> _Exercise_:
When copying the data below, keep only the lines from the one with "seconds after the" through the one with "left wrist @", word for word, and skip the pictures.
····················
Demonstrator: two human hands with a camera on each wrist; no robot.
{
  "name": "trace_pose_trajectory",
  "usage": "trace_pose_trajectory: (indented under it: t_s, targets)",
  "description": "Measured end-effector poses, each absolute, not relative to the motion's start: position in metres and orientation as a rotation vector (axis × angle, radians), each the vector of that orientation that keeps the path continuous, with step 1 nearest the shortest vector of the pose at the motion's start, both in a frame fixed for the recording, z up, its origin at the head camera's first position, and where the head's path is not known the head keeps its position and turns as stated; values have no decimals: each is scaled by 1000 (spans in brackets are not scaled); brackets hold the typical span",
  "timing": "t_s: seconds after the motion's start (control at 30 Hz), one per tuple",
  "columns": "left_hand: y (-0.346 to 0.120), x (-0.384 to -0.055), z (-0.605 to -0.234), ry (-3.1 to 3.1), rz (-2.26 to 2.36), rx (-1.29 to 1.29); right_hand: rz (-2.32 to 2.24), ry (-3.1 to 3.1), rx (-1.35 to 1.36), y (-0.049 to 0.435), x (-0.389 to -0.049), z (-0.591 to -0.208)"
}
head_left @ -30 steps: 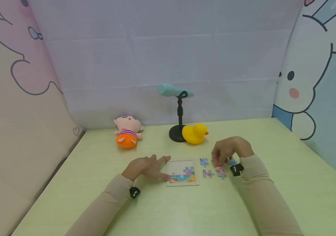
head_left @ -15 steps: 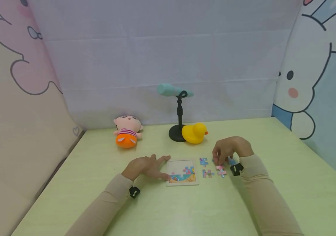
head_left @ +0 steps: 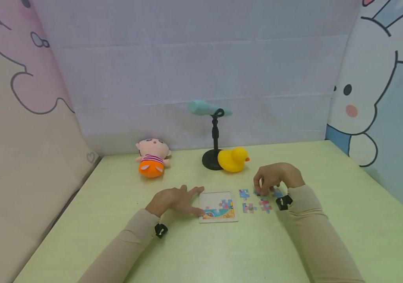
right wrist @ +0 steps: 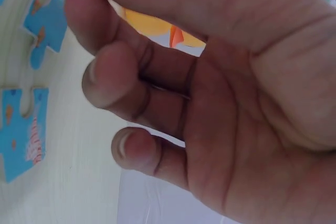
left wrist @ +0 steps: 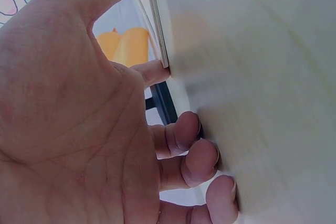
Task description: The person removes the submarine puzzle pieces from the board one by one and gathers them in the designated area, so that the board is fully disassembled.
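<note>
A small square puzzle tray [head_left: 219, 221], partly filled with pieces, lies on the table. My left hand [head_left: 176, 201] is spread at its left side, thumb and index finger touching the edge, as the left wrist view [left wrist: 79, 98] also shows; the other fingertips rest on the table. To the right of the tray, my right hand [head_left: 270, 179] bends down over loose puzzle pieces. Its index fingertip is right at a blue puzzle piece [right wrist: 47, 22], with thumb and index tips close together. I cannot tell whether they pinch it. A pink puzzle piece [head_left: 265, 206] lies just below that hand.
More puzzle pieces, a blue one [head_left: 244, 193] and a pink-blue one [head_left: 249, 208], lie between tray and right hand. Behind stand a yellow toy duck [head_left: 232, 160], a turquoise microphone [head_left: 201, 108] on a black stand [head_left: 215, 137], and a plush doll [head_left: 152, 159] at the left.
My right fingertips have moved slightly up and left, off the pink piece, which now shows more fully and has shifted a little. My left hand and the tray have stayed in place.
</note>
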State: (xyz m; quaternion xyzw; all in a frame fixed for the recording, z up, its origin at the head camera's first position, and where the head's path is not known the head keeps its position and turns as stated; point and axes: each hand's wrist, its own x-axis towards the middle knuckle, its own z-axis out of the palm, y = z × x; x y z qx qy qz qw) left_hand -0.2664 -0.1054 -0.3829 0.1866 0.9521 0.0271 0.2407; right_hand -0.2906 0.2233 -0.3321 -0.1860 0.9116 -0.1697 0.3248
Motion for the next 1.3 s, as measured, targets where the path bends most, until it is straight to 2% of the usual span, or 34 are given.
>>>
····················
> _Problem solution_:
  "timing": "t_s: seconds after the motion's start (control at 30 Hz), one per tuple",
  "columns": "left_hand: y (-0.346 to 0.120), x (-0.384 to -0.055), z (-0.605 to -0.234), ry (-3.1 to 3.1), rz (-2.26 to 2.36), rx (-1.29 to 1.29); right_hand: rz (-2.32 to 2.24), ry (-3.1 to 3.1), rx (-1.35 to 1.36), y (-0.049 to 0.435), x (-0.389 to -0.049), z (-0.591 to -0.208)"
}
head_left @ -30 steps: 
head_left @ -15 steps: 
head_left @ +0 steps: 
right wrist @ +0 steps: 
left wrist @ +0 steps: 

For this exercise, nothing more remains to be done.